Il travaille dans un de ces « quartiers d'affaire » que l'on trouve désormais dans chaque métropole. Ce n'est pas le plus prestigieux, ce n'est pas la plus grande métropole. Il garde la tour Océane, qui s'est appelée autrement auparavant. Il ne se souvient plus. Il a oublié. Cela n'a pas grande importance. Les habitants du quartier, enfin, ce qui reste des habitants du quartier, l'appellent seulement « la tour ». Les ascenseurs fonctionnent plus ou moins. Des étages entiers sont vides et condamnés. Trop cher à l'entretien ! Mais, lui, il est le gardien de la tour. Alors, il reste. Il voit passer chaque matin celles et ceux qui viennent travailler ou faire semblant de travailler. L'économie a tellement ralenti ces derniers temps que beaucoup de jeunes entrepreneurs qui ont été installés là dans le cadre d'un de ces programmes d'aide à l'entrepreneuriat qui se nommait « numérique développement tremplin avenir » ne viennent plus le matin que pour pointer et toucher l'aide de l'agence qui les « accompagne  »... Comme lui, ils restent.

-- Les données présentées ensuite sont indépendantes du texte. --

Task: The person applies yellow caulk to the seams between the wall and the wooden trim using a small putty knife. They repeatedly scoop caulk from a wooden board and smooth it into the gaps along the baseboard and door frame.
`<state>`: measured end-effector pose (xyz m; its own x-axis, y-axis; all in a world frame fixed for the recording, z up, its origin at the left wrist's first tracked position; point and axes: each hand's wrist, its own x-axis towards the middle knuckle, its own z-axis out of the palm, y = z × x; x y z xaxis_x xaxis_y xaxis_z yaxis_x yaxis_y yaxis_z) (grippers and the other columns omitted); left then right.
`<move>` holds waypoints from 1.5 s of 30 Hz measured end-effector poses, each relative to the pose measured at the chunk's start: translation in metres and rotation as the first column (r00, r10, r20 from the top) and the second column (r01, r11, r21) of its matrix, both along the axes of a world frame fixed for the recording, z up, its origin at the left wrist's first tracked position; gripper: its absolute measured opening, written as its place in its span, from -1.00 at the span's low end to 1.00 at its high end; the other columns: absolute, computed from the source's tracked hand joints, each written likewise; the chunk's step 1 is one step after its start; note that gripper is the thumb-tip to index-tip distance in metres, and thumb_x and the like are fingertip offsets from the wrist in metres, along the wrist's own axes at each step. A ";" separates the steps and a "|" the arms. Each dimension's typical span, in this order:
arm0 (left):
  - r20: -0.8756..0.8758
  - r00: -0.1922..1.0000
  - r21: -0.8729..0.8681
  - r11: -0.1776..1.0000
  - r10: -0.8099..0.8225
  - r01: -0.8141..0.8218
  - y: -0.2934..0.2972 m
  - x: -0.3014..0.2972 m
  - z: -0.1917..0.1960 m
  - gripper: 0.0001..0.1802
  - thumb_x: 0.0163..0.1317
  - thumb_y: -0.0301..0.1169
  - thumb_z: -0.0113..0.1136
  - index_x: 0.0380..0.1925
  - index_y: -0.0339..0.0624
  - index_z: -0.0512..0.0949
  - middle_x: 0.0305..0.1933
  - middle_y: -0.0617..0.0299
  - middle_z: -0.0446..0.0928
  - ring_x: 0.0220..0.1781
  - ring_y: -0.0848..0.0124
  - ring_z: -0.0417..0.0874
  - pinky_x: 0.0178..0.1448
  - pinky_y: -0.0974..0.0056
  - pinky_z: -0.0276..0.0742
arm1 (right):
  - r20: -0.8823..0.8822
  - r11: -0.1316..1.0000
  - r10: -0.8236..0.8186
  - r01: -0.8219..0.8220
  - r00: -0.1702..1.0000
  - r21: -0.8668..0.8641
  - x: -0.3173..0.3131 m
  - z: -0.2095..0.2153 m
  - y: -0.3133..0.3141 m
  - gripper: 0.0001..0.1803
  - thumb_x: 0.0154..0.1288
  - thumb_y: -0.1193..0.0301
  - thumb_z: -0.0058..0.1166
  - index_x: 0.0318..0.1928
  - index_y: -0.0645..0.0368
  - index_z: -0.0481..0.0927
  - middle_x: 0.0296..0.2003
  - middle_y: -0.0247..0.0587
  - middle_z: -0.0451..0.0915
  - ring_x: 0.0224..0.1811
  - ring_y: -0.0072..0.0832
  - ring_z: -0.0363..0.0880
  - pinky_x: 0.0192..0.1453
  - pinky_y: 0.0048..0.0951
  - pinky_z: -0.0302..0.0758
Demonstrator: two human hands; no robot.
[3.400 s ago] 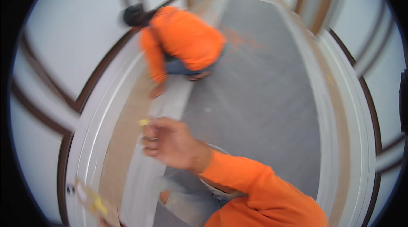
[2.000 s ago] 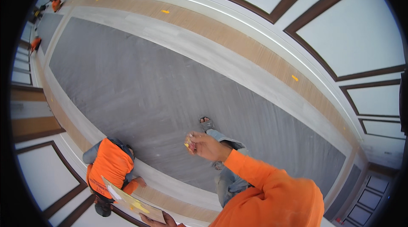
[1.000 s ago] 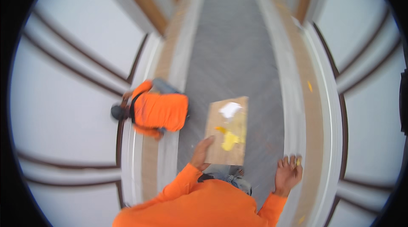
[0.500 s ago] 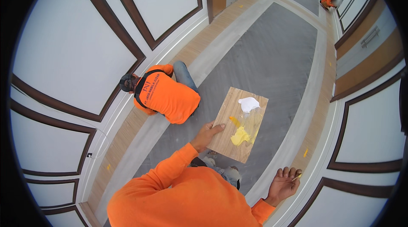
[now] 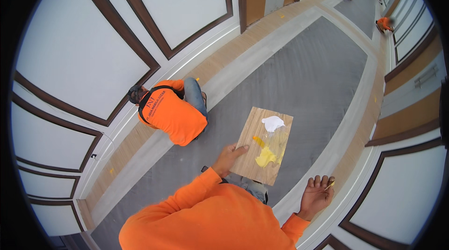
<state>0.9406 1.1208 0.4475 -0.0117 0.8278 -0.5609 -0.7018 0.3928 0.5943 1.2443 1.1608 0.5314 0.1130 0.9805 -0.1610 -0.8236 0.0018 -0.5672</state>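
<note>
Board: flat rectangular light-brown wood-grain board [image 5: 250, 128], held in front of the torso above the dark grey plank-look floor [image 5: 299, 77], coated face up.
Left hand: left hand [image 5: 228, 158] closed on the board's left edge, nearer the body end. Thumb on top, other fingers hidden underneath, so can't tell their spread.
Why there: likely so the thumb stays on bare wood, clear of the paste.
Load: glossy white paste blob [image 5: 273, 123] toward far end; soft pale-yellow paste blob [image 5: 266, 157] nearer the body; short orange-yellow streak [image 5: 258, 141] between them, left of centre.
Why face up: presumably keeps the paste from sliding. Exact tilt not readable.
Long axis: runs away from the body, far end leaning right; short end faces the torso.
Right hand: right hand [image 5: 315, 198] well right of the board, palm up, fingers half curled. Small thin yellowish piece [image 5: 330, 184] seemingly pinched by thumb and index; too small to identify.
Piece axis: slants, upper end rightward; working end can't be told.
Why apart: probably keeps the piece off the wet paste.
</note>
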 end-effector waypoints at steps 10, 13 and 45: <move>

Mathieu Diégèse décrit avec une précision acide les faux-semblants du développement économique territorial, les slogans à la noix et à la mode concoctés par des communicants écervelés, des élu.e.s coupeurs de ruban ânonnant des discours préparés par des stagiaires indemnisés à coups de tickets restaurants...
Lisez ce roman et, c'est certain, vous en sortirez adepte de la décroissance et n'aurez de cesse que de développer un lopin de permaculture quelque part dans les Cévennes.